:: Given information ::
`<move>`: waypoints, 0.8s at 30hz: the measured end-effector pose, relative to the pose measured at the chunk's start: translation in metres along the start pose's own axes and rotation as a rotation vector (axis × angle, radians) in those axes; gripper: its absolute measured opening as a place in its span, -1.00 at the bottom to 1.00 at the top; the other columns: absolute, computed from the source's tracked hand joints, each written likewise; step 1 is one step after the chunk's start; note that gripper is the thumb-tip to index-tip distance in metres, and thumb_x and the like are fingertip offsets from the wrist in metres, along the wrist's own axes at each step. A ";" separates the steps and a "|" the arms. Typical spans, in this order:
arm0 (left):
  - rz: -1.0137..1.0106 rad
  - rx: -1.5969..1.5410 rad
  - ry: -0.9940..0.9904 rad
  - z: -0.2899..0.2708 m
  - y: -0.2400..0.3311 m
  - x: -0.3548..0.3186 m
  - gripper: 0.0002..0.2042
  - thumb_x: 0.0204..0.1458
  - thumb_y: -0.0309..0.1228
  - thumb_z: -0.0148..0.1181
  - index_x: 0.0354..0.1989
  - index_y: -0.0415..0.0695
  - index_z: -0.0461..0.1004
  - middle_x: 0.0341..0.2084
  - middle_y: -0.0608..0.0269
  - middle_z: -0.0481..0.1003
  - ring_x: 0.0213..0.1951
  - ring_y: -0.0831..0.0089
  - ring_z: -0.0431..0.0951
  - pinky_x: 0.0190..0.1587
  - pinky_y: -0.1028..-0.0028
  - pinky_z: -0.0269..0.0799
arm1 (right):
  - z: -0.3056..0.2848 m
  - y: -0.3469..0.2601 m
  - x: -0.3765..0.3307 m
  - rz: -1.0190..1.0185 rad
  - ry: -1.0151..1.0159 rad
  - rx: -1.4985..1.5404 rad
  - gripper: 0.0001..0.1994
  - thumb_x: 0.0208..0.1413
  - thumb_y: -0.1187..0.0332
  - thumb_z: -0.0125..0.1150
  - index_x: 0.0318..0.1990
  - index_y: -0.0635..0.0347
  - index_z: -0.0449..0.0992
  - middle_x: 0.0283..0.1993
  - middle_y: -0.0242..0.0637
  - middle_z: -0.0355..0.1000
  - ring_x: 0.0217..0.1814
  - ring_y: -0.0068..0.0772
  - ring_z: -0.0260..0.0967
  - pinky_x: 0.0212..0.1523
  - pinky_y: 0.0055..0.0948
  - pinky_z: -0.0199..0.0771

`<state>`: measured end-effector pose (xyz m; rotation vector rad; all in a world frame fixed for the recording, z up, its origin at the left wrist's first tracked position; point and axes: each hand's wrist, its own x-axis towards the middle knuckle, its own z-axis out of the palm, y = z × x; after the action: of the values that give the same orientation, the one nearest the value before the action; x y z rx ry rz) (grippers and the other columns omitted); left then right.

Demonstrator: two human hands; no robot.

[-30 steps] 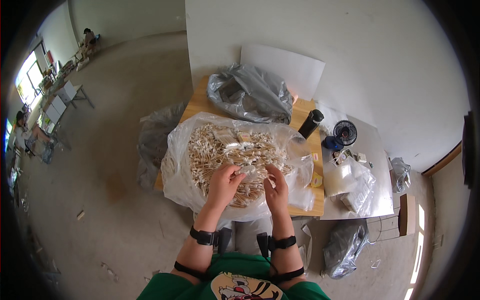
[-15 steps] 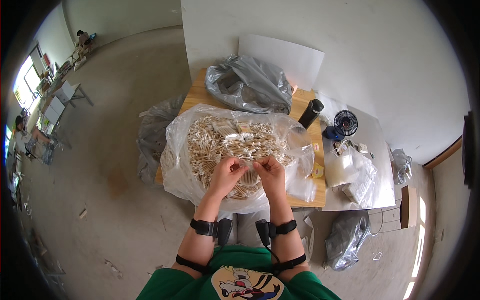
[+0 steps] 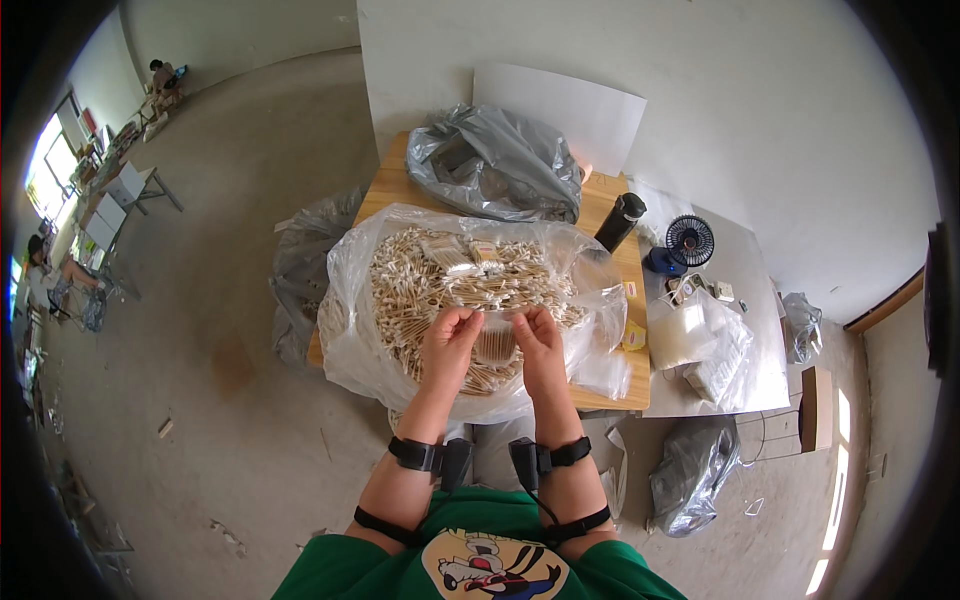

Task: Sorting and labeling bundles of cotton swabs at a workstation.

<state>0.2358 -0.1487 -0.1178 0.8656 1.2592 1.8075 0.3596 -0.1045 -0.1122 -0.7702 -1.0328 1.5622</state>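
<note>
Between my two hands hangs a small clear bag of cotton swabs (image 3: 496, 343), its sticks lined up side by side. My left hand (image 3: 455, 335) pinches one upper corner of it with thumb and forefinger. The other upper corner is pinched by my right hand (image 3: 538, 340), a short gap from the left. Below and around them spreads a heap of loose cotton swabs (image 3: 405, 300) in a large clear plastic bag (image 3: 350, 345). Two filled packets of swabs (image 3: 450, 253) lie on the far side of the heap.
The big bag rests on a wooden table (image 3: 605, 215). Behind it sits a grey plastic bag (image 3: 500, 160); a black bottle (image 3: 622, 222) stands at right. A side table holds a small fan (image 3: 690, 242) and clear plastic bags (image 3: 685, 340). Two people sit far left.
My hands have moved slightly apart, and the upper edge of the small bag now stretches between them. The swabs inside it show more plainly. The view has shifted a little.
</note>
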 end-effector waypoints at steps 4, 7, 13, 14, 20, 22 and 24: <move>0.176 0.385 0.042 -0.002 -0.001 0.003 -0.88 0.10 -0.44 0.14 -0.41 -0.23 0.42 -0.56 0.47 0.38 -0.49 0.72 0.29 -0.40 0.65 0.25 | -0.006 0.007 0.000 -0.017 -0.126 -0.232 -0.95 0.10 0.50 0.15 -0.33 0.27 0.43 -0.41 -0.49 0.38 -0.39 -0.70 0.25 -0.34 -0.69 0.25; 0.248 0.527 0.046 0.001 0.000 0.003 -0.87 0.07 -0.44 0.16 -0.44 -0.23 0.39 -0.59 0.43 0.37 -0.51 0.69 0.29 -0.43 0.62 0.26 | -0.002 0.004 0.005 -0.010 -0.047 -0.290 -0.94 0.08 0.50 0.17 -0.36 0.28 0.44 -0.44 -0.48 0.39 -0.41 -0.70 0.26 -0.37 -0.66 0.28; 0.103 0.593 -0.194 -0.004 0.015 0.009 -0.85 0.05 -0.42 0.17 -0.45 -0.22 0.36 -0.62 0.40 0.35 -0.52 0.67 0.30 -0.45 0.61 0.25 | 0.000 -0.002 0.016 -0.129 -0.116 -0.539 -0.91 0.10 0.46 0.16 -0.30 0.31 0.45 -0.47 -0.49 0.38 -0.42 -0.68 0.27 -0.36 -0.64 0.31; 0.104 0.595 -0.195 -0.005 0.016 0.009 -0.85 0.05 -0.42 0.17 -0.45 -0.22 0.36 -0.62 0.40 0.35 -0.52 0.67 0.30 -0.45 0.61 0.25 | -0.001 -0.004 0.016 -0.090 -0.152 -0.417 -0.86 0.11 0.43 0.16 -0.23 0.30 0.44 -0.42 -0.48 0.39 -0.40 -0.65 0.28 -0.35 -0.64 0.32; 0.061 0.219 -0.083 -0.008 0.011 0.010 -0.85 0.12 -0.41 0.09 -0.42 -0.21 0.35 -0.59 0.38 0.41 -0.55 0.63 0.37 -0.47 0.58 0.29 | -0.006 0.007 0.002 0.029 -0.089 -0.164 -0.67 0.22 0.17 0.02 -0.04 0.26 0.36 -0.22 -0.39 0.38 -0.34 -0.59 0.32 -0.34 -0.61 0.39; 0.005 0.126 -0.122 -0.010 0.006 0.007 -0.84 0.13 -0.38 0.09 -0.40 -0.21 0.35 -0.58 0.38 0.41 -0.55 0.63 0.37 -0.46 0.58 0.29 | 0.001 -0.005 -0.008 0.295 -0.028 -0.002 -0.62 0.27 0.05 -0.12 -0.07 0.21 0.35 -0.23 -0.39 0.37 -0.29 -0.61 0.33 -0.33 -0.51 0.41; -0.054 0.033 -0.166 -0.010 0.007 0.005 -0.83 0.13 -0.34 0.09 -0.37 -0.20 0.36 -0.58 0.38 0.40 -0.55 0.64 0.37 -0.46 0.59 0.30 | -0.004 -0.002 -0.006 0.253 0.006 -0.079 -0.65 0.26 0.06 -0.11 -0.14 0.19 0.36 -0.32 -0.45 0.35 -0.37 -0.65 0.28 -0.40 -0.57 0.36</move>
<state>0.2239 -0.1503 -0.1138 0.9704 1.1975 1.6410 0.3647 -0.1092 -0.1125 -0.9908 -1.0273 1.7393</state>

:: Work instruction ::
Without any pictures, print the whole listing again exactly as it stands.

:: Response ::
`<move>`: waypoints, 0.8s at 30hz: the measured end-effector pose, relative to the pose measured at the chunk's start: translation in metres along the start pose's own axes and rotation as a rotation vector (axis × angle, radians) in those axes; gripper: its absolute measured opening as a place in its span, -1.00 at the bottom to 1.00 at the top; the other columns: absolute, computed from the source's tracked hand joints, each written likewise; step 1 is one step after the chunk's start; note that gripper is the thumb-tip to index-tip distance in metres, and thumb_x and the like are fingertip offsets from the wrist in metres, along the wrist's own axes at each step. A ";" separates the steps and a "|" the arms. Typical spans, in this order:
arm0 (left):
  - rz: -1.0137..1.0106 rad
  - rx: -1.5969..1.5410 rad
  - ry: -0.9940..0.9904 rad
  - z: -0.2899..0.2708 m
  - y: -0.2400..0.3311 m
  - x: -0.3548..0.3186 m
  - gripper: 0.0002..0.2042
  - thumb_x: 0.0204..0.1458
  - thumb_y: -0.0309..0.1228
  - thumb_z: -0.0148..0.1181
  - index_x: 0.0354..0.1989
  - index_y: -0.0415..0.0695
  - index_z: -0.0461..0.1004
  - middle_x: 0.0341..0.2084
  - middle_y: -0.0608..0.0269
  - middle_z: -0.0481..0.1003
  - ring_x: 0.0213..0.1951
  - ring_y: -0.0831..0.0089
  - ring_z: -0.0431..0.0951
  - pinky_x: 0.0190..0.1587
  - pinky_y: -0.1028..-0.0028
  - pinky_z: -0.0269..0.0799
arm1 (right):
  - z: -0.3056..0.2848 m
  - y: -0.3469..0.2601 m
  - x: -0.3765..0.3307 m
  - rz: -1.0190..1.0185 rad
  - ry: -1.0151..1.0159 rad
  - rx: -1.4985..1.5404 rad
  - gripper: 0.0001..0.1994
  - thumb_x: 0.0208..0.1413
  - thumb_y: -0.1187..0.0332
  - thumb_z: -0.0125..0.1150
  - index_x: 0.0318..0.1990
  - index_y: -0.0635..0.0347
  - index_z: -0.0449..0.0992
  - middle_x: 0.0283..0.1993
  - middle_y: -0.0242..0.0637
  - middle_z: -0.0355..0.1000
  - ring_x: 0.0217..0.1814
  - ring_y: -0.0068..0.0772
  - ring_z: -0.0260..0.0967
  - pinky_x: 0.0212..0.1523
  - pinky_y: 0.0055..0.0948
  - pinky_z: -0.0199..0.0771

`<state>`: measured end-effector pose (xyz m; rotation vector rad; all in a world frame fixed for the recording, z up, its origin at the left wrist's first tracked position; point and axes: each hand's wrist, its own x-axis towards the middle knuckle, its own z-axis out of the palm, y = z × x; after the action: of the values that give the same orientation, the one nearest the value before the action; x y z rx ry rz) (grippers and the other columns omitted); left then right.

Demonstrator: two human hands; no robot.

[-30 steps] 
[-15 steps] 
[+0 steps] 

Task: Sorting and labeling bundles of cotton swabs at a workstation.

<state>0.2358 -0.1487 -0.1178 0.8656 1.2592 1.8075 0.3596 -0.1045 -0.1122 -0.7702 -1.0328 1.5622</state>
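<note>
Between my two hands hangs a small clear bag of cotton swabs (image 3: 496, 343), its sticks lined up side by side. My left hand (image 3: 455, 335) pinches one upper corner of it with thumb and forefinger. The other upper corner is pinched by my right hand (image 3: 538, 340), a short gap from the left. Below and around them spreads a heap of loose cotton swabs (image 3: 405, 300) in a large clear plastic bag (image 3: 350, 345). Two filled packets of swabs (image 3: 450, 253) lie on the far side of the heap.
The big bag rests on a wooden table (image 3: 605, 215). Behind it sits a grey plastic bag (image 3: 500, 160); a black bottle (image 3: 622, 222) stands at right. A side table holds a small fan (image 3: 690, 242) and clear plastic bags (image 3: 685, 340). Two people sit far left.
My hands have moved slightly apart, and the upper edge of the small bag now stretches between them. The swabs inside it show more plainly. The view has shifted a little.
</note>
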 end-effector waypoints at steps 4, 7, 13, 14, 20, 22 and 24: <move>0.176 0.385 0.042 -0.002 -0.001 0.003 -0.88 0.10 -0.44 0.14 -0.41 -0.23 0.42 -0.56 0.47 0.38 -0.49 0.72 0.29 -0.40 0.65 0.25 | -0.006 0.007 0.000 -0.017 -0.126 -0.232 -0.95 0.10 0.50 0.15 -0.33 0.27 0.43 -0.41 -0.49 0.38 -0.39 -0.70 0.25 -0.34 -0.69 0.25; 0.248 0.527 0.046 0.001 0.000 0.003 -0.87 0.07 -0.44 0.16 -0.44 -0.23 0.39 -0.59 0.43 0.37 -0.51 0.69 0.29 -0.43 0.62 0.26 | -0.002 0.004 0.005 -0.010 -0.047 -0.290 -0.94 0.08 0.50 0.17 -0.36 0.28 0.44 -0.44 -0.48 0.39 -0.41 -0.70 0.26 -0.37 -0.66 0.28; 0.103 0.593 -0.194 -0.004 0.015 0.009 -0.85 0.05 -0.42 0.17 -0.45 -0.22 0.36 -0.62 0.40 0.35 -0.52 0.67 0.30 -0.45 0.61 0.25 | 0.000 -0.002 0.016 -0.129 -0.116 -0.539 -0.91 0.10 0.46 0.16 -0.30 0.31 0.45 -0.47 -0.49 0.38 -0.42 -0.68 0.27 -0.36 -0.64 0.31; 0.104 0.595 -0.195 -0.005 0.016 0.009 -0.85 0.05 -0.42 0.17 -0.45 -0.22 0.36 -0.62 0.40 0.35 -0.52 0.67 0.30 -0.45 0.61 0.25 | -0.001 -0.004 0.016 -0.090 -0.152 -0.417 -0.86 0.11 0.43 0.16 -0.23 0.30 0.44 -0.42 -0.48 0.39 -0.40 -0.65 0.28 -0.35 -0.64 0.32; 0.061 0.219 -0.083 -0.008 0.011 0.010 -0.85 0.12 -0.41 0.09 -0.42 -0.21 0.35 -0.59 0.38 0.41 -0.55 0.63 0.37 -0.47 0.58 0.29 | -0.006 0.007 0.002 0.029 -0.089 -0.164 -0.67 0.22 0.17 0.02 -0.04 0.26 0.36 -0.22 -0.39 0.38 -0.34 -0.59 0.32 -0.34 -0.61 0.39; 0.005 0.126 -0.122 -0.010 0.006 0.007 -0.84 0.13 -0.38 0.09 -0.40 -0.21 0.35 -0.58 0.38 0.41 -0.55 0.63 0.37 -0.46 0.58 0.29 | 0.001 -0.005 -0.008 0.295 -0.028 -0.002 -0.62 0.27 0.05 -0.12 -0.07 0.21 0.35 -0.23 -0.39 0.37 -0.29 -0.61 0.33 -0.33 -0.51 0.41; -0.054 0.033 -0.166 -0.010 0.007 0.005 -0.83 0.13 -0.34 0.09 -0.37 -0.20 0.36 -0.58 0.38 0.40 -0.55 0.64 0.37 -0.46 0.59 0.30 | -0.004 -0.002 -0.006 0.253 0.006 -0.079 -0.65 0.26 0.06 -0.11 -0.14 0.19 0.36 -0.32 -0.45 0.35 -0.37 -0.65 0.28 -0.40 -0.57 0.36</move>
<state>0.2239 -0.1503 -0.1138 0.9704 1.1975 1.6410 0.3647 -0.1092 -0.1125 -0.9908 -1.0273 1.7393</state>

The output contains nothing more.